▸ **TASK ITEM**
From the line that contains "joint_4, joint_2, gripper" through the line that contains "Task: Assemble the", output every line of the listing below exactly and leave out all the rest.

▸ **AVAILABLE DATA**
------------------------------------
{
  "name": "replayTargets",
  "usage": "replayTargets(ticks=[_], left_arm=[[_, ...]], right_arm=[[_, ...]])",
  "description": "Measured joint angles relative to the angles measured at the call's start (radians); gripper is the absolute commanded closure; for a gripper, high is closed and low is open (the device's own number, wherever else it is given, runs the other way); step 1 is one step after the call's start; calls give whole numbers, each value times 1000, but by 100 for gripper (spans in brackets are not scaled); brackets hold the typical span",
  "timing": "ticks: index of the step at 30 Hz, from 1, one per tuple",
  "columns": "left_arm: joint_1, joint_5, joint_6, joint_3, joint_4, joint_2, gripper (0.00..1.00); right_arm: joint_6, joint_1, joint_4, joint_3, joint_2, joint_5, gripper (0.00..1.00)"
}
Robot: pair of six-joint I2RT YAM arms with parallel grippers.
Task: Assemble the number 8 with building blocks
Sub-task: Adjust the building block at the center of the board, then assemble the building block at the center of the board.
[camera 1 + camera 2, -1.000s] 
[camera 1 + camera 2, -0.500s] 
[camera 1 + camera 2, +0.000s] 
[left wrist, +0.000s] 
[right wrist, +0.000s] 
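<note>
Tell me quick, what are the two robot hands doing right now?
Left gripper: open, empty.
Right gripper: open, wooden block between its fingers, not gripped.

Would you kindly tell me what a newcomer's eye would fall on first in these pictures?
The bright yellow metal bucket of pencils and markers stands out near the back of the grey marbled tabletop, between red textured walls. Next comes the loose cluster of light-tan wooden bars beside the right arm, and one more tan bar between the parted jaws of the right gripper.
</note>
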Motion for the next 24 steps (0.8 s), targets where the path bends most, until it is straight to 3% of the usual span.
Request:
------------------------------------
▸ **WORKED SOLUTION**
  "columns": "left_arm: joint_1, joint_5, joint_6, joint_3, joint_4, joint_2, gripper (0.00..1.00); right_arm: joint_6, joint_1, joint_4, joint_3, joint_2, joint_5, gripper (0.00..1.00)"
}
Robot: pair of six-joint I2RT YAM arms with parallel grippers.
Task: Assemble the number 8 with building blocks

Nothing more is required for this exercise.